Marla sat up, replaying the conversation and nodded. For the first time, she truly understood her future mother-in-law. The fact that she was marrying into a family with at least one murderer didn’t bother her. She’d been a lawyer for five years. Little surprised her. In fact, the only thing that surprised her was how much she liked Elliot’s mother. Marrying Elliot might prove to be much more entertaining than she had thought.

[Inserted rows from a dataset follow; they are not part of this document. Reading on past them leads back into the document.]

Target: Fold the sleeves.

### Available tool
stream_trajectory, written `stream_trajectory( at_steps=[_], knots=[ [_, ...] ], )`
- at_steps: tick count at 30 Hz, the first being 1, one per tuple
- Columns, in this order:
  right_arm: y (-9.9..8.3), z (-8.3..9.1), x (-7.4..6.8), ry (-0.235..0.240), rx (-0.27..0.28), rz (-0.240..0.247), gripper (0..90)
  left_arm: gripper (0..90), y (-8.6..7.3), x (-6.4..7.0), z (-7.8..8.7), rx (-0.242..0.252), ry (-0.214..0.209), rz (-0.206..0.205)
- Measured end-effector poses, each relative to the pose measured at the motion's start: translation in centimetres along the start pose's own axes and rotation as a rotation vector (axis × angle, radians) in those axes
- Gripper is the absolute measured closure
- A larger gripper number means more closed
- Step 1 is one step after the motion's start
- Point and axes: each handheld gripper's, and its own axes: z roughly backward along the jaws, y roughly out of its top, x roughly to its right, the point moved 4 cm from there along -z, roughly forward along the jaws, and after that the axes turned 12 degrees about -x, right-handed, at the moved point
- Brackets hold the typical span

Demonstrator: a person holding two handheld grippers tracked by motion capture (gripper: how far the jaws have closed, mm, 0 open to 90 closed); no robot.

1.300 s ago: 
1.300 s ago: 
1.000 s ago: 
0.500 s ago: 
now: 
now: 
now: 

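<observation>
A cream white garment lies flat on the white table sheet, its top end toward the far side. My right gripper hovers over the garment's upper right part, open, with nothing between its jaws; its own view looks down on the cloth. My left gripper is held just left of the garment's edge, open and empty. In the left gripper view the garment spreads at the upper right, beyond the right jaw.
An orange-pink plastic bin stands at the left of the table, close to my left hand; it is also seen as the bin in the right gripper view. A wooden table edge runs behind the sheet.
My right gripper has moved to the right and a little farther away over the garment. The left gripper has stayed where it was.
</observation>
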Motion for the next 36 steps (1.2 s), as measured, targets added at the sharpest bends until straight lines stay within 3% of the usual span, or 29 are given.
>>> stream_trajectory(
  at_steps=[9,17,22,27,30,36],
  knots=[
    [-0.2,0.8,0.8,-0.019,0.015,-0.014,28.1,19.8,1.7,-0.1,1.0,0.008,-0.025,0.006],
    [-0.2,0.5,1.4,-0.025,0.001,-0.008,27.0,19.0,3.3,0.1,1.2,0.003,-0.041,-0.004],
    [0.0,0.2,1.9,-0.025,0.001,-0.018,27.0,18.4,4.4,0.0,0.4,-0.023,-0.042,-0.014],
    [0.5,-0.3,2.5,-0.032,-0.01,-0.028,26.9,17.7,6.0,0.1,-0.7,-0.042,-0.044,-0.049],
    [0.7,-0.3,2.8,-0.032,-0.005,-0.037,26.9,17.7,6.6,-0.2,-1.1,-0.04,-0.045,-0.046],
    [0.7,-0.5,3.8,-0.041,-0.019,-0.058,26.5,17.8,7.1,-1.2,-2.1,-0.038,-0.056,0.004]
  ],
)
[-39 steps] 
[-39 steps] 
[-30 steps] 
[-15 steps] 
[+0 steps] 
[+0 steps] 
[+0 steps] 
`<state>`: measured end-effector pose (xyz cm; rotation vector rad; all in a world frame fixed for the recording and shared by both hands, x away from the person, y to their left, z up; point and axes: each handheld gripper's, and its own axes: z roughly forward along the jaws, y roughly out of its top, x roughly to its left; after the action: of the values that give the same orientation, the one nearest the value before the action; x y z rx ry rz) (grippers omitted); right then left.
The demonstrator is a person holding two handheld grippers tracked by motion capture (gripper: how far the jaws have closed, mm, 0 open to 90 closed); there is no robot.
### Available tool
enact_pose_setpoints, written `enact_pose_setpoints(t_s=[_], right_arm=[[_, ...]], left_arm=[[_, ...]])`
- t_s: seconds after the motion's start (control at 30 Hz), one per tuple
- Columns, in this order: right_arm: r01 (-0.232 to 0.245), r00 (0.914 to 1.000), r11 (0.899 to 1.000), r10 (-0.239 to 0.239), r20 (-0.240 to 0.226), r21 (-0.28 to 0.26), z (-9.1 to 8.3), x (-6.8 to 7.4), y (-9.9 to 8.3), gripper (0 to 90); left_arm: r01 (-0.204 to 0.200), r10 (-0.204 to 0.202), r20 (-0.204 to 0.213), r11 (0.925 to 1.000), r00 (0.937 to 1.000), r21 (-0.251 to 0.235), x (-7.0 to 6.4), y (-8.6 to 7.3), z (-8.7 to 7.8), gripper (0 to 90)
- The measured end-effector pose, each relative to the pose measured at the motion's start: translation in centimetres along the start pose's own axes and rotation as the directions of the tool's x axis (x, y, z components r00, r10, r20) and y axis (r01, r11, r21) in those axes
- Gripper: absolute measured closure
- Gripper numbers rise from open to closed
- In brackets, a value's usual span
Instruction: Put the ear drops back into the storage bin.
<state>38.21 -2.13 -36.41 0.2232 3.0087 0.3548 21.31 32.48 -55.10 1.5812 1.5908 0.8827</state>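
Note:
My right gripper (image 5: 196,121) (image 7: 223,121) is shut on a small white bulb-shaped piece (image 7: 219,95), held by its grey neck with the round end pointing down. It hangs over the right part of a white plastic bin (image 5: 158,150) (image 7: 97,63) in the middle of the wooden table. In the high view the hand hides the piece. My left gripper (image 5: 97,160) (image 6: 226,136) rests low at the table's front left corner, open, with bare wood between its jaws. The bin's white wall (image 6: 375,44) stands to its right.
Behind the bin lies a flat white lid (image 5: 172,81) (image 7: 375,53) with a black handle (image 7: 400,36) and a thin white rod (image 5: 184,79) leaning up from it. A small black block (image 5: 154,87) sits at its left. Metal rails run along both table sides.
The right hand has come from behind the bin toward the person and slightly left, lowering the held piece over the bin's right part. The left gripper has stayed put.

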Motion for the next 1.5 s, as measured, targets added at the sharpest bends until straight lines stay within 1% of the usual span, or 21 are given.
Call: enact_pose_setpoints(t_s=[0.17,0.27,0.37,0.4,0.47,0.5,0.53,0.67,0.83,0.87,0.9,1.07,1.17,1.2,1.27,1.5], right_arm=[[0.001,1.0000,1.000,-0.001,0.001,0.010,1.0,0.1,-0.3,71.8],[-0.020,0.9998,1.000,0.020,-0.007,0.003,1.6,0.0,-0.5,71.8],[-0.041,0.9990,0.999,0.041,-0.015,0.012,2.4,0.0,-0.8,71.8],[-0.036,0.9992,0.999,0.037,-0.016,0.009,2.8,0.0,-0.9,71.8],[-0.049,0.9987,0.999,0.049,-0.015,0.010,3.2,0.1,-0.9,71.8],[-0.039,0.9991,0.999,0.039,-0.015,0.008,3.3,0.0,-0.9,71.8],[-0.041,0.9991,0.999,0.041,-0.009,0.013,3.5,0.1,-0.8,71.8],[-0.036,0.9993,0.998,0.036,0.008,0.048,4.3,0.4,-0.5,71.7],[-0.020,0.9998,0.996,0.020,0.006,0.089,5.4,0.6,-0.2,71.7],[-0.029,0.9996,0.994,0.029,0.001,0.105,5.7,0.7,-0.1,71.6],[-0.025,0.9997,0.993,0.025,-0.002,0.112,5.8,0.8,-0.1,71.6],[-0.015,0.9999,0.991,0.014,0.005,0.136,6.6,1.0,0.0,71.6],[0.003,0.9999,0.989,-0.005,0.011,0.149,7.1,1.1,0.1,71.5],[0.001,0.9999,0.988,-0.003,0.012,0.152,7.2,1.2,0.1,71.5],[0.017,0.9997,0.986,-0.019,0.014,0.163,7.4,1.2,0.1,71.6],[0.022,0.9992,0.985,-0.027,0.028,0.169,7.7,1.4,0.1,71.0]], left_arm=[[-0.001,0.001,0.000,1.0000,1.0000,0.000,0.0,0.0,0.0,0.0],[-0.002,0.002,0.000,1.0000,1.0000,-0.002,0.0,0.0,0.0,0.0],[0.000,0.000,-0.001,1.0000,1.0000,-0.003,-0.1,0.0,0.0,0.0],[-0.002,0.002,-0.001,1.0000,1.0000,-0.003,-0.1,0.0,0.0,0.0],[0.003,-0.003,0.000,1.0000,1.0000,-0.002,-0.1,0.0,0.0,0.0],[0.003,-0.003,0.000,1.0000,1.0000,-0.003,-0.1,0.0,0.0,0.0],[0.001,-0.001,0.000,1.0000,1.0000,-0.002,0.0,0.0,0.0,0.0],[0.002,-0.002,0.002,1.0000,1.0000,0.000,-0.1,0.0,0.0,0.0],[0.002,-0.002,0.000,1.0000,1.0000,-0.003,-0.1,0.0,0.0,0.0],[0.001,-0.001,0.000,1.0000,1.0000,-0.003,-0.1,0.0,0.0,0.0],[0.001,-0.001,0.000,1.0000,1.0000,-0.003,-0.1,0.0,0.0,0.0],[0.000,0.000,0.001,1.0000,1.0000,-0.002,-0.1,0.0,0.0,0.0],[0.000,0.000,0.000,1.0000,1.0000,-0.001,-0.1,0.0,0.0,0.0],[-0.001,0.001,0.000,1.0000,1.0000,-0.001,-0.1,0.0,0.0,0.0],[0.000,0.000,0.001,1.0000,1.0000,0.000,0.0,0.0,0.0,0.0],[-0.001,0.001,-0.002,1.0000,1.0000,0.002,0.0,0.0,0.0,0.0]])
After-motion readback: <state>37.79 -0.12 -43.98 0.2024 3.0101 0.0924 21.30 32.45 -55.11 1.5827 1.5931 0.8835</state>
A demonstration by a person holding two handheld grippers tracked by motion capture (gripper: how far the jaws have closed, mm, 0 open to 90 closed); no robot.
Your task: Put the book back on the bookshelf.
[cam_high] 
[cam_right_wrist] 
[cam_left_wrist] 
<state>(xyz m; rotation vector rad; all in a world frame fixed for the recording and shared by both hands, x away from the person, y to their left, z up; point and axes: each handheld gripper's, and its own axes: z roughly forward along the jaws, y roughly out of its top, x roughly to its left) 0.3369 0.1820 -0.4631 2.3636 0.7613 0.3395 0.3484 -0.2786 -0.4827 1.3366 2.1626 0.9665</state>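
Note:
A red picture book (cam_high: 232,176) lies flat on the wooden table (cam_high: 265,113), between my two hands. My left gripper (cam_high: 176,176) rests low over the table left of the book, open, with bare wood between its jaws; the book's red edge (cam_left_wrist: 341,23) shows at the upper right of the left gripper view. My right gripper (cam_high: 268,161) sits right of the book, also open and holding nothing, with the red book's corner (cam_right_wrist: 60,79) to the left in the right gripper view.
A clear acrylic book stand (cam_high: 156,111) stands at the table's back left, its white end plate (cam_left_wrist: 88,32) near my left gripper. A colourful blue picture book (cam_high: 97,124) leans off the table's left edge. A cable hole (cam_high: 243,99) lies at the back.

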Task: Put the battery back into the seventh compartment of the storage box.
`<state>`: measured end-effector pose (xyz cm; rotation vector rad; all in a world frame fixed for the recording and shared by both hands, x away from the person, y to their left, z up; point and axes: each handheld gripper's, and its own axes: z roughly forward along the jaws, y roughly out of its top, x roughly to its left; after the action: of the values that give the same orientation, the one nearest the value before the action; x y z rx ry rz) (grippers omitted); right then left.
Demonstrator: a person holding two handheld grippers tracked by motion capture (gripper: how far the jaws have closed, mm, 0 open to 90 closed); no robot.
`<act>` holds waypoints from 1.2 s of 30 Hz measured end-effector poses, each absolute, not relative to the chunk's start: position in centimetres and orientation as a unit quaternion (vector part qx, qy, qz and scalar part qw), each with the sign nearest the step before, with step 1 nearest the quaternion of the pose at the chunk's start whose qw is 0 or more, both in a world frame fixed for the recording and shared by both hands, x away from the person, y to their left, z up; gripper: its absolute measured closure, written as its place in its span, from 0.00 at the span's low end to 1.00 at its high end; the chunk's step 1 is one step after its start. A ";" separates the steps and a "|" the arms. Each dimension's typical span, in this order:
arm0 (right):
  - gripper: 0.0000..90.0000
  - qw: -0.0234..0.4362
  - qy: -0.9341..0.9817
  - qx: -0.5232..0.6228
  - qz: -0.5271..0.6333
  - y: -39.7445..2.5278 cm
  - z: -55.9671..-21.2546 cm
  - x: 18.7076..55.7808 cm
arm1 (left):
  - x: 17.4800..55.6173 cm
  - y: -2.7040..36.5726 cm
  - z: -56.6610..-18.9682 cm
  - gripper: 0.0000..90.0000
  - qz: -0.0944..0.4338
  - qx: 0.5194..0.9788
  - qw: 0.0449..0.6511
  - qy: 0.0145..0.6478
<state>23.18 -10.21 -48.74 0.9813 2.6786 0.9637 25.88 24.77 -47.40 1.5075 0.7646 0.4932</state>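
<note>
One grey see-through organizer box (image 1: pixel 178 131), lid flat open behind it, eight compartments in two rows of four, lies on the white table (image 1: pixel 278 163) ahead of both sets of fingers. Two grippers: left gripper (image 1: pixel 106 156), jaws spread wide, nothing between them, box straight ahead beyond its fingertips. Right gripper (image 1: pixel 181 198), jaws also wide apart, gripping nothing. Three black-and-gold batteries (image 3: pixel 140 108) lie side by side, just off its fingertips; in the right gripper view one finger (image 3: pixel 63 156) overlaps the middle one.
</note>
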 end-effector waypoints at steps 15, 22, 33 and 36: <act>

With her brains and Elliot’s family money and connections, she could see herself in the governor’s house. One day, one of her children could reach even higher. Mrs Elliot Winston IV, with the support of Mrs Elliot Winston III, could look forward to a very nice life. And if things didn’t work out, well, Mrs Elliot Winston III wouldn’t be around forever, would she? If not a wobbly balcony rail, maybe a slip in the tub or a fall down the stairs. Don’t most accidents happen in the home?

Marla raised her glass and saluted her new best friend.